L’Esercizio Critico

Pubblicato il 29 Ottobre 2012

L’Esercizio Critico

L'arte non deve mai tentare di farsi popolare. Il pubblico deve cercare di diventare artistico”. Questo pensiero di Oscar Wilde è utile per stimolare innumerevoli riflessioni delle quali la più lampante, è probabilmente quella sulla controversa condizione dell’artista. Da sempre, infatti, chi è posseduto realmente dall’arte lo è in modo totalitario, patologico, sessuale. L’artista come il folle, non ha controllo, è l’arte che prende in mano la sua vita, appagando il desiderio di effondersi, di liberarsi, di compiacersi nell’apparire agli altri in tutta la sua verità. Questo bisogno esistenziale, mette l’artista nella condizione di essere disarmato di fronte a chi viene inondato, consapevolmente o accidentalmente, da questa emorragia inarrestabile. Nudo e vulnerabile il pittore, il poeta, l’autore, viene spesso colpito ferocemente e a volte esaltato ma non è certamente il bilancio di questa retroazione che lo motiva o lo disamora, semplicemente perché lui non ha il controllo.

Naturalmente questo discorso ci riporta al pensiero di Wilde che, dando per assodata l’impossibilità di dominare il genio artistico da parte del suo tramite, pone l’attenzione sul pubblico, su di noi. E’ talmente ampio e articolato il discorso sull’approccio verso l’opera artistica che sarebbe impossibile dare un’idea univoca su come affrontare questo incontro con l’essenza dell’autore ma forse, nell’intraprendere il tentativo di interazione, ci dovrebbe essere alla base una predisposizione alquanto semplice. Probabilmente dovremmo porci ad armi pari di fronte all’esplicito. Senza mai perdere la nostra identità, dovremmo spogliarci delle nostre credenze, dei nostri pregiudizi e soprattutto, liberarci dall’insidiosa comodità di banali valutazioni. E’ tanto semplice quanto screditante per la nostra intelligenza giudicare un’opera basandosi su valutazioni legate unicamente alla nostra visione del mondo ma soprattutto mette in evidenza la nostra incapacità di comprensione dell’esecuzione artistica.

Oggi, soprattutto grazie all’ampliamento delle possibilità di comunicazione, abbiamo tutti la facoltà di esprimere la nostra opinione e fare in modo che questa raggiunga un elevato numero di persone. Ma questa opportunità è un’arma a doppio taglio. Spesso cercando di essere originali si cade bruscamente nell’omologazione (e non è una novità).

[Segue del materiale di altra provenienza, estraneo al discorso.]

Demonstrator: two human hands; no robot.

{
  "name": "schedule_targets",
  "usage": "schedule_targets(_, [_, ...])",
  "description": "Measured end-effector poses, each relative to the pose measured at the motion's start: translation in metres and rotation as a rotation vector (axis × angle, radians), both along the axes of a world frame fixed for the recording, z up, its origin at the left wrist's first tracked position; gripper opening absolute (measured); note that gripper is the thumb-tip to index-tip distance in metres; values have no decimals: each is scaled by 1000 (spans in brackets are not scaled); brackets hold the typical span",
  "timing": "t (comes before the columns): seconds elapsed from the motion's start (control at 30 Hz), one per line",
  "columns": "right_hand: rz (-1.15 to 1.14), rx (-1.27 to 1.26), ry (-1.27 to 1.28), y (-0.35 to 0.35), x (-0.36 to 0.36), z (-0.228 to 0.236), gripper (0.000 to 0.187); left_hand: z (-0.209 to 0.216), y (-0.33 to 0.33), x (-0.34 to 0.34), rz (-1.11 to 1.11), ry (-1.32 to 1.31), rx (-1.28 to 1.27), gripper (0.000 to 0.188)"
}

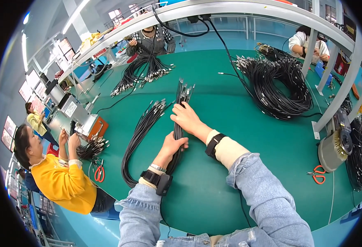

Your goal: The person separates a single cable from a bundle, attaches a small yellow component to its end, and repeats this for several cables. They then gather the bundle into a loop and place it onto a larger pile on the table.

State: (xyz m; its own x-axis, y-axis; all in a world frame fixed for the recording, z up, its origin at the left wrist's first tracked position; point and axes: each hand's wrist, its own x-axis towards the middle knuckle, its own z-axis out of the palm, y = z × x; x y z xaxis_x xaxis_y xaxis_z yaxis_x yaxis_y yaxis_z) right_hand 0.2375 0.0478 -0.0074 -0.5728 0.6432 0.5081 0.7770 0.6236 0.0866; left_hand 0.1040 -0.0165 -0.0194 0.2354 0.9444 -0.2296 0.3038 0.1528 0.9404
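Far left: co-worker in a yellow top (63,181), at a cable bunch (92,149) beside an orange-and-grey machine (75,110). Close by, red-handled scissors (101,166) on the green worktop (218,181). Next rightward: black cable bundle (134,140), lying in a long bend, metal ends loose and fanned toward the far side; foot of the bend partly hidden behind the left wrist (159,161), so cannot tell for certain whether continuous with the held length (178,131), though likely one loop. At that wrist, a strapped-on black box (164,185), close by the cables; in judgement, a snag point if pulled sideways. Then left hand (173,147), wrapped around the held length. Above it, right hand (187,117), closed round the same length just below the metal tips (185,88). Tips at uneven heights; possible slippage of single cables from a slack or lopsided squeeze. Possible splay at the loose end too, for lack of any grip there. Further right: large coil of cables (279,101), well apart from the hands; tangling possible from a wide swing that way. Far right: second red-handled pair (316,172) near a round machine (329,154); nicked insulation possible from cables dragged across.
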Motion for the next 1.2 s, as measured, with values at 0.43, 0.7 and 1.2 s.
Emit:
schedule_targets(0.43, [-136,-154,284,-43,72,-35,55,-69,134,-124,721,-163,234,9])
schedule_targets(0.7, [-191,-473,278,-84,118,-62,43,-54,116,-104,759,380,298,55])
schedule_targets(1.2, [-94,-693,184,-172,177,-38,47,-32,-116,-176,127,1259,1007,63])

Un esempio calzante è l’atteggiamento che negli ultimi tempi sta prendendo piede (anche nel pensiero politico), che auspica l’eclissarsi di “vecchi” potenti in declino in favore di giovani volenterosi. Pensiero interessante e in alcuni casi ineccepibile ma che come tutti i concetti, quando viene generalizzato, diventa a dir poco ridicolo.

E’ superfluo dire che ogni situazione ha bisogno di una sua valutazione. Si pensi se all’eclettico Picasso avessero detto, quando a 56 anni realizzo Guernica, che ormai aveva fatto il suo tempo e, senza andare così lontano, pensiamo al nostro Renato Guttuso che alla “veneranda” età di 61 anni dipinse I Funerali di Togliatti, opera che divenne manifesto della pittura antifascista. Di esempi ce ne sarebbero innumerevoli, non solo nella pittura ma anche nella letteratura, nel teatro e nel cinema (Woody Allen ha compiuto 77 anni e le sue opere non hanno per nulla perso di brillantezza).

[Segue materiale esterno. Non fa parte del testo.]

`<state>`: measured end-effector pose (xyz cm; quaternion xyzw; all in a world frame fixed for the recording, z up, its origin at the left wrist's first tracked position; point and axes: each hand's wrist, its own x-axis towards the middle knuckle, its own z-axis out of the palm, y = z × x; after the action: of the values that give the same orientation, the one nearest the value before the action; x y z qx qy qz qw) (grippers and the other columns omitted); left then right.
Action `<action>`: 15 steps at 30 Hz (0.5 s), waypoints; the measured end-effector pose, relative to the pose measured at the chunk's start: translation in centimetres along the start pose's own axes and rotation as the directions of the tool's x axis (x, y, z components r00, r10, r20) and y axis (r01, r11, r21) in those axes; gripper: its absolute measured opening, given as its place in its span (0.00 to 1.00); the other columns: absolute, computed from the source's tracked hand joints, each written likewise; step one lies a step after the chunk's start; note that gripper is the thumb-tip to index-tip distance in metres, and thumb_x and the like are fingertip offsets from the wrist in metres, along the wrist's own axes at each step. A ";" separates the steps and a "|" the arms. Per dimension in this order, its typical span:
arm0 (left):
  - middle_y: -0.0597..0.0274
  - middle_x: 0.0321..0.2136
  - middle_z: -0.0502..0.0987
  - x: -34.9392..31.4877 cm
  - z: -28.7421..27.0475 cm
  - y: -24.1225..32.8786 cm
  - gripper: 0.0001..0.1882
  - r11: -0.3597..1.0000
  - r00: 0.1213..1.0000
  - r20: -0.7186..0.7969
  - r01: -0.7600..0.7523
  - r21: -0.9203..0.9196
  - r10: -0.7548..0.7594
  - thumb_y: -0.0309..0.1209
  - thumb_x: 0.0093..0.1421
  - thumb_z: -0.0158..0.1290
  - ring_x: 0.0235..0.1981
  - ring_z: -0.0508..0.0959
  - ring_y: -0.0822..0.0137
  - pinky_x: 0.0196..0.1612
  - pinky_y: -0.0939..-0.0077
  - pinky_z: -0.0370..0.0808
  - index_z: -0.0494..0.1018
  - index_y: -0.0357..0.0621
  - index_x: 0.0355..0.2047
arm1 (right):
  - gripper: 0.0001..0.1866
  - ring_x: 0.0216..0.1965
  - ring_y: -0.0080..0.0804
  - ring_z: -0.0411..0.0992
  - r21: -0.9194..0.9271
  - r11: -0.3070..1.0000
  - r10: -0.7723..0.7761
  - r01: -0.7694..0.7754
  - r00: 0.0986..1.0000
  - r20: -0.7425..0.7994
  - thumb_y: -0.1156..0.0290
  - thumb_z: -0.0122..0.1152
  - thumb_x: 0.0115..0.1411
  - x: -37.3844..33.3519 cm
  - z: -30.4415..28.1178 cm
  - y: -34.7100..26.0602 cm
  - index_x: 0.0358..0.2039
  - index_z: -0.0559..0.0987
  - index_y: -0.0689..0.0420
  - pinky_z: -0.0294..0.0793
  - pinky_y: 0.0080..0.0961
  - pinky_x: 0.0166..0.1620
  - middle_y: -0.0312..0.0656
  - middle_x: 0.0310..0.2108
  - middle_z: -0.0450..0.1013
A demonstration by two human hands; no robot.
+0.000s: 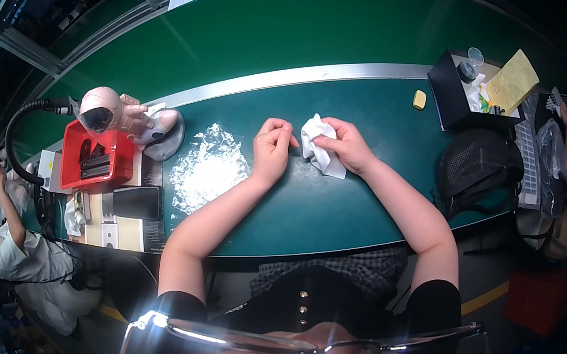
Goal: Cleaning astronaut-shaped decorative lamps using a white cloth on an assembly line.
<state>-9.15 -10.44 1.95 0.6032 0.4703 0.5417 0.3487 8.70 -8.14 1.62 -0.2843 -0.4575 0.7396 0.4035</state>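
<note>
My right hand is closed on a crumpled white cloth, whose loose corner hangs below the fingers. Just to its left, my left hand has its fingers curled in and pressed together. Whatever it may hold is too small or hidden to make out. Both hands are over the middle of the green table, a small gap between them. Left of my left hand, a bright, crinkled glare patch covers the tabletop; I cannot tell if it is clear film.
At left are a pinkish-white astronaut figure, a red bin of black parts and a black flexible hose. At right are a yellow block, a black box and a black backpack. People work on both sides.
</note>
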 end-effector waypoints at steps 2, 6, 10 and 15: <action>0.62 0.28 0.70 0.0 0.0 -0.1 0.19 1.000 1.000 -0.001 0.000 -0.003 0.000 0.28 0.61 0.43 0.30 0.69 0.73 0.33 0.82 0.64 0.71 0.33 0.14 | 0.12 0.35 0.19 0.70 -0.002 1.000 0.001 -0.001 1.000 0.002 0.76 0.58 0.53 0.0 0.0 0.0 0.40 0.73 0.60 0.69 0.18 0.39 0.35 0.34 0.73; 0.62 0.28 0.69 0.0 0.0 -0.2 0.19 1.000 1.000 0.000 0.002 -0.005 -0.002 0.28 0.61 0.43 0.30 0.68 0.73 0.32 0.82 0.64 0.71 0.33 0.14 | 0.13 0.35 0.19 0.71 0.000 1.000 0.001 -0.001 1.000 0.000 0.76 0.58 0.53 0.1 0.1 0.0 0.40 0.73 0.60 0.69 0.18 0.39 0.35 0.35 0.73; 0.59 0.27 0.70 0.1 0.1 -0.2 0.18 1.000 1.000 -0.010 0.005 -0.019 -0.005 0.29 0.60 0.45 0.29 0.70 0.69 0.32 0.79 0.65 0.72 0.34 0.14 | 0.13 0.35 0.19 0.71 0.006 1.000 -0.013 0.013 1.000 -0.002 0.76 0.58 0.53 0.0 -0.1 0.1 0.41 0.73 0.60 0.70 0.18 0.39 0.35 0.35 0.73; 0.58 0.27 0.70 0.0 -0.2 -0.5 0.18 0.999 0.999 -0.019 -0.034 -0.004 0.034 0.29 0.60 0.45 0.30 0.70 0.69 0.32 0.79 0.66 0.72 0.34 0.15 | 0.14 0.35 0.19 0.71 0.011 1.000 -0.016 0.016 1.000 0.005 0.75 0.58 0.53 0.1 0.2 0.2 0.41 0.73 0.61 0.69 0.18 0.39 0.35 0.35 0.73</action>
<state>-9.46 -10.34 1.49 0.6050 0.4621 0.5543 0.3364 8.39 -8.20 1.48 -0.2765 -0.4566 0.7398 0.4097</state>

E’ quindi fondamentale prestare molta attenzione nel giudicare, tenendo ben presente che l’azione critica è un opera essa stessa e come tale può essere valutata.

Nonostante sia giovane e volenteroso, per completare il mio pensiero, ritengo più appropriate le parole che l’anziano antropologo Paolo Mantegazza scrisse all’età di 62 anni nel suo Elogio della Vecchiaia: “Se dovessi quindi riassumere la fisionomia caratteristica del pensiero nell’ultima età della vita, direi che il vecchio ha un cervello potentemente stereoscopico, mentre il giovane ha un cervello creatore. In questo l’agilità e la fecondità, in quello la sicurezza e la tenacità. Nessuno primo, nessuno secondo; entrambi organi diversi, che adempiono funzioni distinte in quel grande organismo, che è una società umana. Quando i progressi dell’igiene faranno campare per ottant’anni almeno tutti i nati sotto il sole; l’umana famiglia sarà più felice, più ordinata, più morale, più intellettuale; per molte ragioni, ma per questa principalissima, che con una popolazione equale avrà un numero molto maggiore di vecchi”.